Dynaboard: An Evaluation-As-A-Service Platform for Holistic
Next-Generation Benchmarking
- URL: http://arxiv.org/abs/2106.06052v1
- Date: Fri, 21 May 2021 01:17:52 GMT
- Title: Dynaboard: An Evaluation-As-A-Service Platform for Holistic
Next-Generation Benchmarking
- Authors: Zhiyi Ma, Kawin Ethayarajh, Tristan Thrush, Somya Jain, Ledell Wu,
Robin Jia, Christopher Potts, Adina Williams, Douwe Kiela
- Abstract summary: We introduce Dynaboard, an evaluation-as-a-service framework for hosting benchmarks and conducting holistic model comparison.
Our platform evaluates NLP models directly instead of relying on self-reported metrics or predictions on a single dataset.

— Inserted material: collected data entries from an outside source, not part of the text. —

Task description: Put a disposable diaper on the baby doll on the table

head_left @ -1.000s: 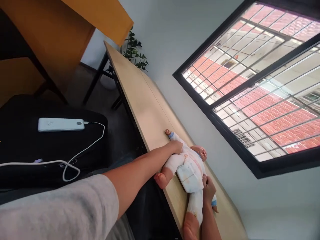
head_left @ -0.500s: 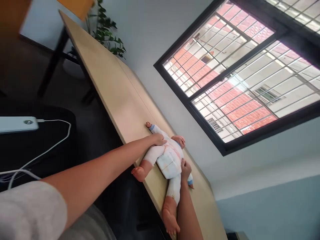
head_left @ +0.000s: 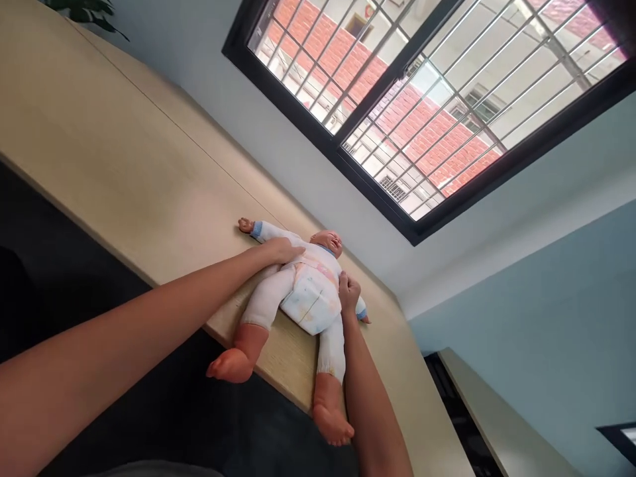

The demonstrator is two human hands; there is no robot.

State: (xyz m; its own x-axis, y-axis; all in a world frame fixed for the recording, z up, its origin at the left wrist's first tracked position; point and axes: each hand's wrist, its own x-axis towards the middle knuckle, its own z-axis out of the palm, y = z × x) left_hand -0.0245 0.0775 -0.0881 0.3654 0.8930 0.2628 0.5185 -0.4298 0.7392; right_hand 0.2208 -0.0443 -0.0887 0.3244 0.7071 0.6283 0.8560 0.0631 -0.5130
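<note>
A baby doll (head_left: 278, 291) in white clothes with blue cuffs lies on its back on the wooden table (head_left: 149, 159), its legs reaching over the front edge. Around its hips is a white diaper (head_left: 313, 303) with a pale pink waistband. My left hand (head_left: 287, 250) holds the doll's waist on the left, thumb over the belly and the other fingers mostly hidden. At the opposite side of the waist, my right hand (head_left: 350, 291) is closed with fingers curled against the doll; whether it pinches the diaper's edge or the clothing cannot be made out.
Behind the table rises a pale wall with a dark-framed, barred window (head_left: 342, 139). A plant (head_left: 89, 10) shows at the upper left. To the lower right stands a shelf unit (head_left: 501, 411) with a dark open side.
The view has swung right and closer, so the white device and cable at the left are out of sight. Both hands keep their places at the doll's waist.
</note>
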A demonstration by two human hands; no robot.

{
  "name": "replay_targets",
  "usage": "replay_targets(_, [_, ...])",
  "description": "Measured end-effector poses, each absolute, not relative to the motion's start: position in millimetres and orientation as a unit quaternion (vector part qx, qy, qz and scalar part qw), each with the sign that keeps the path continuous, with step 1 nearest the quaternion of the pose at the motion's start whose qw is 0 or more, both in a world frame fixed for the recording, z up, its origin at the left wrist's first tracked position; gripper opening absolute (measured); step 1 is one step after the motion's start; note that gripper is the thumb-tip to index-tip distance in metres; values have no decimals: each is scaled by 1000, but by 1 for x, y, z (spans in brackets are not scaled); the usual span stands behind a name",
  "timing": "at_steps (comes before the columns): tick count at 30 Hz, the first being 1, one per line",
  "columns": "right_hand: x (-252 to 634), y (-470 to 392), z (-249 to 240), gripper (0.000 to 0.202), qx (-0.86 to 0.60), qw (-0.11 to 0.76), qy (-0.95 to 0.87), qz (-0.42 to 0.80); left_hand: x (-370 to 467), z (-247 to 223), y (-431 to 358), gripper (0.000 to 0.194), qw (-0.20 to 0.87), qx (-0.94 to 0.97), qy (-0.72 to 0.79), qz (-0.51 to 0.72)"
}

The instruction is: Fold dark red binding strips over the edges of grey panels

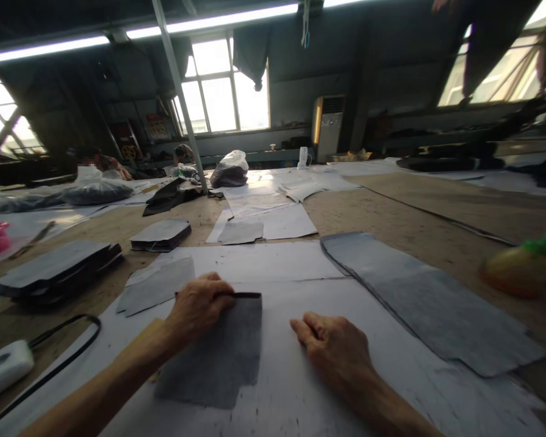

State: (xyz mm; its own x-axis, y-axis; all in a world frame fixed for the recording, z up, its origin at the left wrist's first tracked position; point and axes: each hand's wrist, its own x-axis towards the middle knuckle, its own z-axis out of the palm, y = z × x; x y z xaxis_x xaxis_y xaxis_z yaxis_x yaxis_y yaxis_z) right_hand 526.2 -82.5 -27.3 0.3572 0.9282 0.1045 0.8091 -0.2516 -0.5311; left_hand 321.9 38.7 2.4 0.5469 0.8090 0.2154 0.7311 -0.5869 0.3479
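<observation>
A dark grey cut piece lies on the white paper in front of me, with a narrow dark strip along its far edge. My left hand is closed on that far edge, its fingers bent over it. To the right, apart from the piece, my right hand rests low over the paper with fingers curled together; whether anything is between them is too small to tell. Two lighter grey pieces lie beyond my left wrist. A long stack of grey pieces is right of my right hand.
Stacks of grey pieces stand at the left. A white device with a black cable is at the near left. A yellowish container is at the right. A pole rises beyond, and people sit at the far left.
</observation>
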Motion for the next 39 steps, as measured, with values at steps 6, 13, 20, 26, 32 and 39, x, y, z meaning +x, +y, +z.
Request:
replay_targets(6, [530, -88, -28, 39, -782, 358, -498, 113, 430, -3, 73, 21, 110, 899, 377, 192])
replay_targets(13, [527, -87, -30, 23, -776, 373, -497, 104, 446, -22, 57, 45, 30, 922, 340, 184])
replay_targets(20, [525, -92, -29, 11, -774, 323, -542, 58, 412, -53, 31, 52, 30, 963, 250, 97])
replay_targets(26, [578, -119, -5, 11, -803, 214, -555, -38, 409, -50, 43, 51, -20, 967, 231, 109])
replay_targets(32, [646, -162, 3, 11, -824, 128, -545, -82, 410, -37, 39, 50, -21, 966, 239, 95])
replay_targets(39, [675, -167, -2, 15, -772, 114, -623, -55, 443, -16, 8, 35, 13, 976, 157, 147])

- Score: 41.99715850562528
- License: http://arxiv.org/licenses/nonexclusive-distrib/1.0/
- Abstract: We introduce Dynaboard, an evaluation-as-a-service framework for hosting
benchmarks and conducting holistic model comparison, integrated with the
Dynabench platform. Our platform evaluates NLP models directly instead of
relying on self-reported metrics or predictions on a single dataset. Under this
paradigm, models are submitted to be evaluated in the cloud, circumventing the
issues of reproducibility, accessibility, and backwards compatibility that
often hinder benchmarking in NLP. This allows users to interact with uploaded
models in real time to assess their quality, and permits the collection of
additional metrics such as memory use, throughput, and robustness, which --
despite their importance to practitioners -- have traditionally been absent
from leaderboards. On each task, models are ranked according to the Dynascore,
a novel utility-based aggregation of these statistics, which users can
customize to better reflect their preferences, placing more/less weight on a
particular axis of evaluation or dataset. As state-of-the-art NLP models push
the limits of traditional benchmarks, Dynaboard offers a standardized solution
for a more diverse and comprehensive evaluation of model quality.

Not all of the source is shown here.